Oh, and there are spiders. They belong to an evil woman called Tarantula.
The animation is top notch. Runaway 2: The Dream of the Turtle uses 2D backgrounds and 3D characters and objects to produce a cinematic feel. The detail in the scenes is enormous, and the many cutscenes, whilst a little more muted in colour by comparison, are fluid and dynamic. The underwater scenes stand out, particularly when Brian and his companion mini-sub explore a sunken galleon. The lighting is exquisite as they enter the wreck, resulting in a realism hard to ignore.
Gordon noted the ambient sounds in his preview, all the more prominent, as voices had not been added at that stage. The sounds in the final product are no less crisp and clear despite the voices being present, from the scrunch of feet in the snow to the ting of boots on metal.
Indeed, all the little things have been admirably done. Alaska stands out. Brian's breath comes out in little clouds, footprints appear as you trudge across the snowy hillsides and then fade as the snow falls. Shadows, too, are complete throughout the game, and are particularly impressive when you have a headshot of someone talking in a cutscene.
Peppered throughout the proceedings are some little acknowledgements of various adventure games, movies, and even just the adventure concept itself. Brian gives a nice little spiel on the essence of adventure, and at one point explains just how he managed to get an entire treasure trove into his trousers. He plays Greek chorus at times, drawing you into his confidence or just suggesting that you wait while he catches his breath, or that you turn away while he engages in some gruesome deed. Wait too long though, and he'll start to fidget, eventually looking at you and shrugging his shoulders. It all adds to the feeling of active participation.
The 6 chapters in Runaway 2: The Dream of the Turtle are discrete in terms of "puzzling". The inventory gets cleaned of redundant items as anything you don't need in the next chapter is jettisoned. If your disk space is at a premium, you can do a chapter install, and at the end of each chapter, the game will automatically delete the completed one and load the next. It takes a few minutes, but as you never need to go back the deletion doesn't matter. If you have the disk space though, a full install prevents these loads and helps speed up in-game loads. There is usually a short load with each scene change.

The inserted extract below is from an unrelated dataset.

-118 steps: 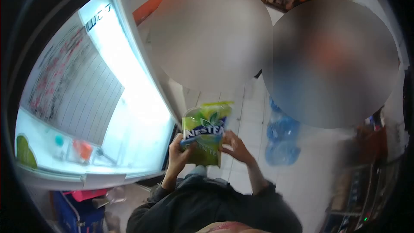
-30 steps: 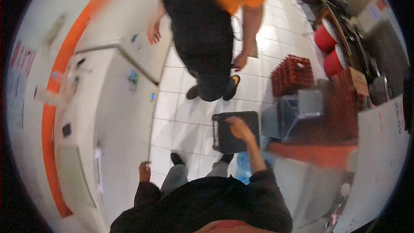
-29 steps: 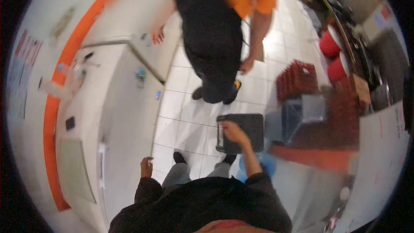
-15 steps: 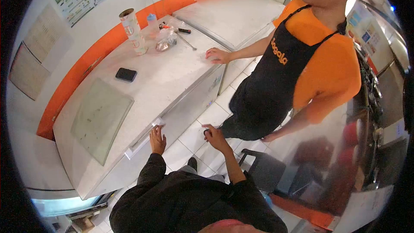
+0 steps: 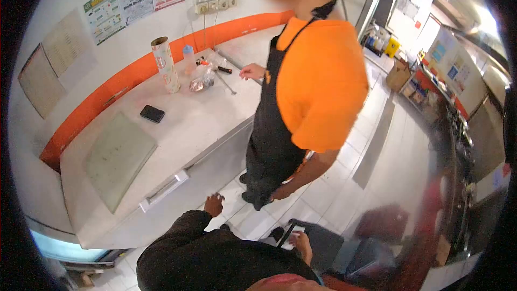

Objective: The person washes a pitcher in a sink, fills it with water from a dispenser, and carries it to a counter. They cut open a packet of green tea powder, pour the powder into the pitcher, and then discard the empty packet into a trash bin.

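My left hand [image 5: 214, 205] hangs in the air in front of the white chest freezer [image 5: 215, 156], to the right of its white handle [image 5: 164, 191]. Its fingers are loosely bent and apart, with nothing in them. Lower down, close to my body, my right hand [image 5: 302, 243] overlaps the frame of a dark stool-like object [image 5: 323, 245]. The fingers of that hand are apart and part of it is hidden by my sleeve. On the freezer top lie a glass panel [image 5: 119, 159] and a black phone [image 5: 152, 113].
A person in an orange shirt and black apron [image 5: 277, 124] stands beside the freezer, one hand over its top. Farther back are a printed film roll [image 5: 165, 64], a squeeze bottle [image 5: 188, 59] and a plastic bag [image 5: 202, 80]. Tiled floor [image 5: 344, 156] stretches right, past the person.
My left hand has drawn back from the freezer's handle. My right hand has dropped toward the dark object. The other person has turned and moved left along the freezer, and my view has swung right.
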A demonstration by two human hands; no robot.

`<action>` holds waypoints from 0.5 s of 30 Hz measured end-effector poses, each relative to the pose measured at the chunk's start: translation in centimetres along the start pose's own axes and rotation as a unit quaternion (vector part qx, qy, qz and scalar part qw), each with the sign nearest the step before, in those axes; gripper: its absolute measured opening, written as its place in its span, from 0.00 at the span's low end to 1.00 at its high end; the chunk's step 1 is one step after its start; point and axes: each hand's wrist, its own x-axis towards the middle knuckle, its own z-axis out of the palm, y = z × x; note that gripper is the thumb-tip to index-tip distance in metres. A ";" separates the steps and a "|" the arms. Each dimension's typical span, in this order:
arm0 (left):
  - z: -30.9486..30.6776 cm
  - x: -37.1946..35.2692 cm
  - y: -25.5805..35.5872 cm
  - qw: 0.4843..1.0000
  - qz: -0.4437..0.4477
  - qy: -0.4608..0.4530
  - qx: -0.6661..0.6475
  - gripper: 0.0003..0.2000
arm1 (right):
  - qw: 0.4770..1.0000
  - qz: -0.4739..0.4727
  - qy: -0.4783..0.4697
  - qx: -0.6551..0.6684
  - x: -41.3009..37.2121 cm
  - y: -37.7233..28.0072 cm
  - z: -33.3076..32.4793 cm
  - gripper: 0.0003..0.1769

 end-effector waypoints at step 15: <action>4.8 13.5 37.4 0.849 0.178 -0.325 -0.376 0.15 | 0.990 -0.023 0.136 -0.019 -2.3 3.9 -26.9 0.16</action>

This is an inventory quest through and through. There are two small quizzes (both solvable by trial and error) and one non-inventory puzzle, involving 4 one-legged pirates and only one peg leg. It isn't new, but is worth working out, and can again be solved by trial and error if need be. The rest is exclusively find and then use the right item in the correct way.
Hotspots are relatively easy to find, but like most such games you may miss spotting one or two. Now and then you will probably resort to using everything you have everywhere you can in the hope of hitting the way forward. But given the large number of conundrums and the somewhat wacky nature of several solves, I thought the indications to most of the solutions were discernible.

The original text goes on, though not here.